He preferred to live in the Vijay Vilas Palace at Mandvi, which was built during reign of his father Maharaja Kehngarji, for him in year 1929 and was named after him.

He was awarded Knight Grand Cross of the Most Excellent Order of the British Empire by British in 1945.

In year 1947, upon advice of Mahatma Gandhi, 15000 acre of land was donated by Shri Vijayrajji for re-settlement of refugee Hindu Sindhi community, who had migrated across the border into Kutch from Sindh area of Pakistan upon partition of India. The towns of Gandhidham and Adipur were developed on this land donated by him.

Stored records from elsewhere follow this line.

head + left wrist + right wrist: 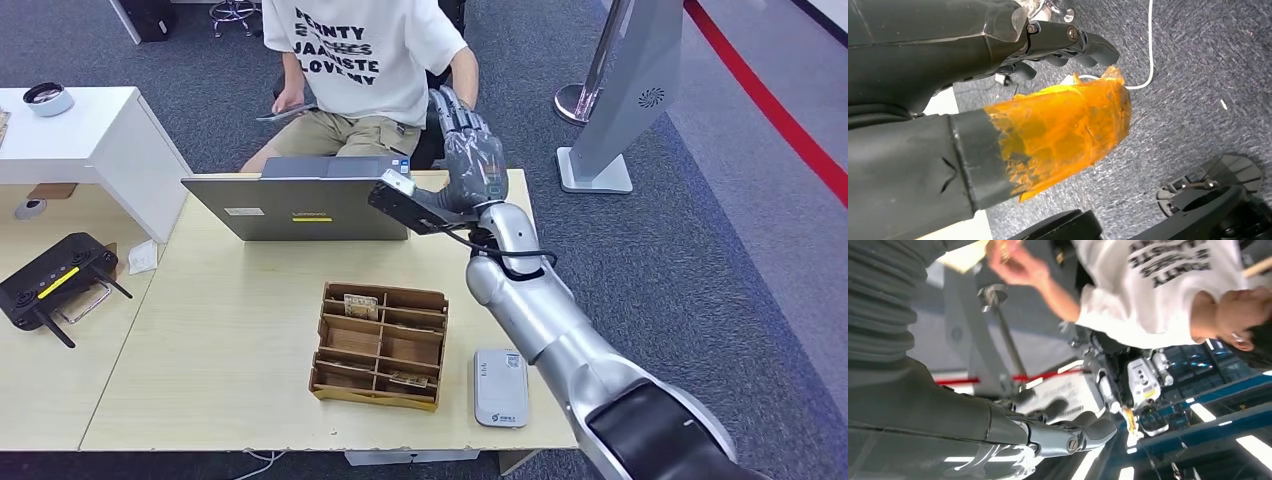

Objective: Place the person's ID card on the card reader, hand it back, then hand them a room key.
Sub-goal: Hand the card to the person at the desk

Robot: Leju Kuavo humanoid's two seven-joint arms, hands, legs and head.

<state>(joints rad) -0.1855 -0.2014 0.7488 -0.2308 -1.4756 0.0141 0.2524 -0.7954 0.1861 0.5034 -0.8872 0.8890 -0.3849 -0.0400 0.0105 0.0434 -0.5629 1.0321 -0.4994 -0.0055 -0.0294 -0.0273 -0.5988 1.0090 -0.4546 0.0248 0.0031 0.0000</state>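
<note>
Our right hand (468, 150) is raised at the far edge of the table (230, 330), toward the seated person (360, 60); its fingers look extended with nothing in them, though we see only its back. Our left hand (1048, 42) hangs over carpet, fingers curled in, holding nothing. We cannot make out the ID card. Room keys are probably the cards in the cardboard organizer (380, 345): light, stiff, slick, best pinched by an edge. The card reader (500, 386) lies just right of it. The shirt reads "LOVE MY"; the laptop (300, 205) label is unreadable.

Matt pale wood table (230, 340), brown cardboard organizer (380, 345), glossy silver right arm (545, 320), rough grey carpet (1198, 75)
</note>
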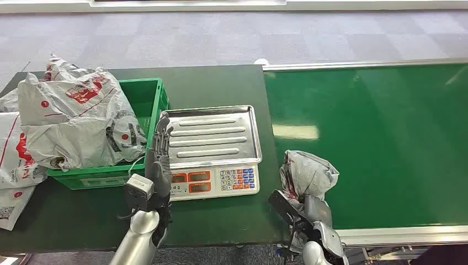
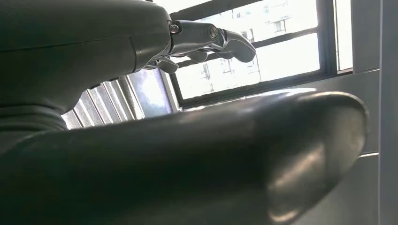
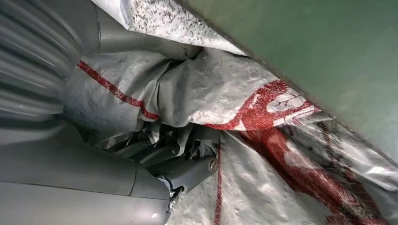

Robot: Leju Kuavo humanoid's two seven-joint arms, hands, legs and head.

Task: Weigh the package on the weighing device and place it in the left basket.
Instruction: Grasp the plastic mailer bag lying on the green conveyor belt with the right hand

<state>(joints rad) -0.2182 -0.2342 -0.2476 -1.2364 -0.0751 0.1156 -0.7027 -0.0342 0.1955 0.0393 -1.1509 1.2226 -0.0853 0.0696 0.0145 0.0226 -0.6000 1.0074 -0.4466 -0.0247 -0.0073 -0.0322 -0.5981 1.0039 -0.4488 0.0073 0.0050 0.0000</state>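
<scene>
Just ahead of the right hand (image 1: pixel 313 216), fingers bunched into it, sits the package (image 1: pixel 307 173) on the conveyor's (image 1: pixel 386 138) near edge. Crumpled soft poly mailer; likely light, slippery, so gather a fold. Left hand (image 1: pixel 159 157) empty, fingers extended, beside the scale (image 1: pixel 212 149) and basket (image 1: pixel 148 99).

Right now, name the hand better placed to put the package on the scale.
Right hand: it already grips the grey package beside the scale tray. Left hand holds nothing.
</scene>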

He acceded the Princely State of Cutch to the Dominion of India on 16 August 1947, which thus became the first princely state to accede into India. As he was in London at the time India gained independence, he took a decision from there only and the Instrument of Accession of Kutch was signed on his behalf by his heir & son Meghraji, on his behalf. He died on 26 January 1948, aged 62 and was succeeded by his eldest son and Yuvraj, Meghraji. His youngest son, Himmatsinhji, was also noted and earned a name as ornithologist and served as member of 3rd Lok Sabha for Kutch constituency.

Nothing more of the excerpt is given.